What kind of an improvement on project yield are these innovations and R&D advancements having, and what is the impact on project developers?
Jinko’s new ultra- high efficiency modules, Tiger PRO, are based on half-cut cell design to reduce cell current mismatch and ribbon power losses. In addition, Multi Busbar and Tiling Ribbon (TR) technology reduces the distance between the main busbar and finger grid lines, which decreases resistance loss and increases power output and efficiency of the module while maintaining a low (Voc) open circuit voltage.
The low Voc and temperature coefficient (-0.35%) of the module can increase the number of modules at the unit group string level, and if the DC side capacity of the project is known, the total number of strings in the project can be reduced, which increase the power densities. As a result, utility-scale plants can reduce the amount of DC cabling, PV mounting and combiner boxes required, lowering BOS (Balance of System) costs.

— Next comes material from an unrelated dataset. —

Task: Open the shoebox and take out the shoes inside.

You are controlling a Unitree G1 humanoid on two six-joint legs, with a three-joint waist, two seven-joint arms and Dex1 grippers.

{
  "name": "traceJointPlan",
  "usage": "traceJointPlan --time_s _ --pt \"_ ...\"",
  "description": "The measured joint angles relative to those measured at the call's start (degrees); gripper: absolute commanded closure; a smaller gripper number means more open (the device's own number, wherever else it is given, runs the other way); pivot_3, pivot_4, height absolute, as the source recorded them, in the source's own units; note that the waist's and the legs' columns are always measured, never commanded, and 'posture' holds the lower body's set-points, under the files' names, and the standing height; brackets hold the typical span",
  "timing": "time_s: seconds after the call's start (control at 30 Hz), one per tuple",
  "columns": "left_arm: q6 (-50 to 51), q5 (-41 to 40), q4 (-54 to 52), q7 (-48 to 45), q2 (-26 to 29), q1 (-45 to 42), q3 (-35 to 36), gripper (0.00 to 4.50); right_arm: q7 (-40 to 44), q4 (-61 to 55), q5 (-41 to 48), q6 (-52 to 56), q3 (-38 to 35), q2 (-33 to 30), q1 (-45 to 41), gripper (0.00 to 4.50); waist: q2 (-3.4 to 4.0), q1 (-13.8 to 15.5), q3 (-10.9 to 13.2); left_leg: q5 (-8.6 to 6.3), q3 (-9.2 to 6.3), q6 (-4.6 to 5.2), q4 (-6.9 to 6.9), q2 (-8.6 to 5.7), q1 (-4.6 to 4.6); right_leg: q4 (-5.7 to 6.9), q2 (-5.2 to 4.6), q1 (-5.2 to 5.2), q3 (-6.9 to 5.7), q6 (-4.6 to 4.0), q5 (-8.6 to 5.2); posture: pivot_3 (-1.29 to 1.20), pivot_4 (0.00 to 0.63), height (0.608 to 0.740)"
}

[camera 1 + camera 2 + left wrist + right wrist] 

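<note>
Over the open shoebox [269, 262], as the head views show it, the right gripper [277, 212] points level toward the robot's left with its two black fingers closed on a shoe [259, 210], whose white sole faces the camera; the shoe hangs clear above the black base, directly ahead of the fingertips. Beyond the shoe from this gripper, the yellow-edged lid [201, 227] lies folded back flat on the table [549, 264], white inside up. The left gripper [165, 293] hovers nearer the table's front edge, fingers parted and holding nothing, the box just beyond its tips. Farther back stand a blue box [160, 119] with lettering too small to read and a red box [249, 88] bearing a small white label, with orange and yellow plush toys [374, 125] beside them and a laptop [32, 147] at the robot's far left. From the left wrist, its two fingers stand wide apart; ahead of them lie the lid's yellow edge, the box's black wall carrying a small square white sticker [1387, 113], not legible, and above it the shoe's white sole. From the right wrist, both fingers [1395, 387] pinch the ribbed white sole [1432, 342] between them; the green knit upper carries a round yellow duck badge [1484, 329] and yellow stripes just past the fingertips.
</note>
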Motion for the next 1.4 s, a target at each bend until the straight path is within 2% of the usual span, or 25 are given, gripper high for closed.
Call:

In addition, its higher efficiency decreases the area needed for the same peak power, so do the wind and snow loads, which indirectly helps to reduce the cost of fixtures for the mounting system. Other advantages of the Tiger PRO module series include premium new warranty. For Tiger PRO monofacial modules it includes a first-year degradation of no more than 2%, with degradation of no more than 0.55% in the second through 25th year.
One of the more obvious introductions is bifaciality – what do project developers need to be aware of when it comes to considering bifacial panels for their projects?
As bifacial technology establishes itself in the market, costs are likely to fall further to become even more competitive to monofacial, which will have significant impacts on the financial models. Furthermore, rather than a revolutionary technology, bifacial generation sees an incremental improvement as a proven technology, which needs much shorter time to accumulate enough data for modelling validation and bankability metrics.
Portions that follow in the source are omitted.